In trying to balance domestic and foreign relations imperatives, Morsi initially put domestic political considerations ahead of statesmanship and stumbled. And he may stumble again as he tries to thread a very fine needle. Washington should be aware of his conundrum and try to help him through it.

Many governments across the Middle East and the Muslim world are facing the same dilemma as Morsi. Radical groups are deliberately fanning the flames of religious sensitivities for their own purposes, but it would be a serious mistake to disregard the genuine resentment of the United States that exists in many countries. That the reaction to the clumsy video spread so far and so quickly indicates it is giving voice to a deep-seated, underlying sentiment. Violence flared up rapidly not only across the Middle East, but even further afield, from Nigeria to Bangladesh. The situation is bound to get worse or at least to remain dangerously tense for a while.

It is the duty of Arab governments to curb the violence and protect the diplomatic missions. But it is equally incumbent on the Obama administration, as well as on Congress and the Romney campaign, to refrain from steps that will make matters worse. In doing their part to defuse tensions, they must also walk a fine line between domestic politics and international statesmanship.

Sarah Chayes
Sarah Chayes is internationally recognized for her innovative thinking on corruption and its implications. Her work explores how severe corruption can help prompt such crises as terrorism, revolutions and their violent aftermaths, and environmental degradation.

The most important step is to try to bridge the gap between the United States and Arab publics and their governments on the issue of free speech. The gap is partly caused by lack of understanding of the American system in the Arab world. Most Arabs simply do not believe that the U.S. government is powerless to control the media and thus is not behind the video.

But it is also caused by the stance of some in the United States that American values require the defense of an absolute right to free speech. In reality, even in the United States, a country that boasts some of the most robust protections of free speech in the world, those safeguards are not limitless. The U.S. Constitution as currently interpreted makes a distinction between speech that is merely offensive (which is protected) and speech that is deliberately tailored to provoke violence or lawbreaking (which is not). Constitutional scholars differ as to whether the content of “The Innocence of Muslims” and the circumstances of its promotion meet the standards of intent to cause harm and the imminence of the harm that takes place. But this question of American values and law is clearly not open-and-shut, and the debate should be engaged.

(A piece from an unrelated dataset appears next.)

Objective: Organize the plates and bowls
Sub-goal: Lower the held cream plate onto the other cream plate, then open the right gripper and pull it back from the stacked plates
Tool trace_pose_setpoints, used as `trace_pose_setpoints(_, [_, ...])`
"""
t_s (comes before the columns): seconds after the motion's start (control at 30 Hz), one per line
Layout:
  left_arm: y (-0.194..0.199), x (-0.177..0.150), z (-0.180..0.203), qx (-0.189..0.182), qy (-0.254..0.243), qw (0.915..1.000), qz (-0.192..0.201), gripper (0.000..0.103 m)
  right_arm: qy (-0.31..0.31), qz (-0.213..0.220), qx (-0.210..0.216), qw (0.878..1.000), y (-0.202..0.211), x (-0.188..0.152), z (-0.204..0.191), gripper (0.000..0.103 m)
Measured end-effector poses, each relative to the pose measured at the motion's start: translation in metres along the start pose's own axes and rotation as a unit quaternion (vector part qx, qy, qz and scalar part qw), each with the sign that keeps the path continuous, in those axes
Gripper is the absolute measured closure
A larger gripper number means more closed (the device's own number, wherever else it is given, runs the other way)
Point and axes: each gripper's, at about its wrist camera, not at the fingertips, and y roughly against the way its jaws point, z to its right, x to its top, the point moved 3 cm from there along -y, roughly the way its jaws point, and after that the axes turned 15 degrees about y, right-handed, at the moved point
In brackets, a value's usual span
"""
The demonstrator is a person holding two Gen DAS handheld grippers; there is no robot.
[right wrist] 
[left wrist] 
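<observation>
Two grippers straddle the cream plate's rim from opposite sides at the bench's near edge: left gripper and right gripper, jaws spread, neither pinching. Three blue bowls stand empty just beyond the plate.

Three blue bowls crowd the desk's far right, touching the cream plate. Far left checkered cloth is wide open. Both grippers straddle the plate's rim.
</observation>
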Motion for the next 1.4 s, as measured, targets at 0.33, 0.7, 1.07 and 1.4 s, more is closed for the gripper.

While continuing to defend freedom of speech and of the press, and persisting in the long-term task of convincing Arabs that the U.S. government truly does not control the media, American statesmen might consider taking deliberate steps at home. There could well be value in finding legal remedies against speech that is not just hateful, but that is deliberately weaponized to put human lives and U.S. property—not to mention U.S. policies—at risk.

U.S. relations with the Arab and Muslim world will not improve if the United States hardens its position. Threatening Egypt with a loss of military aid, or withdrawing support for an IMF loan, will make it more difficult for the Morsi government to address the crisis on the domestic front and will only increase anger across the region. Declaring Morsi’s Egypt and its vibrant, diverse, ambitious population unfriendly will not protect the U.S. interests in continuing to play a positive leadership role in a changing world, in maintaining access to oil, or in helping assure Israel’s security.

What will help tamp down this crisis is to recognize that all sides have their provocateurs, ready to exploit opportunities for fanning extremism. It is the job of statesmen, American as well as Egyptian, to find ways, under the law, of placing some limits on the freedom to do harm that is enjoyed by extremists.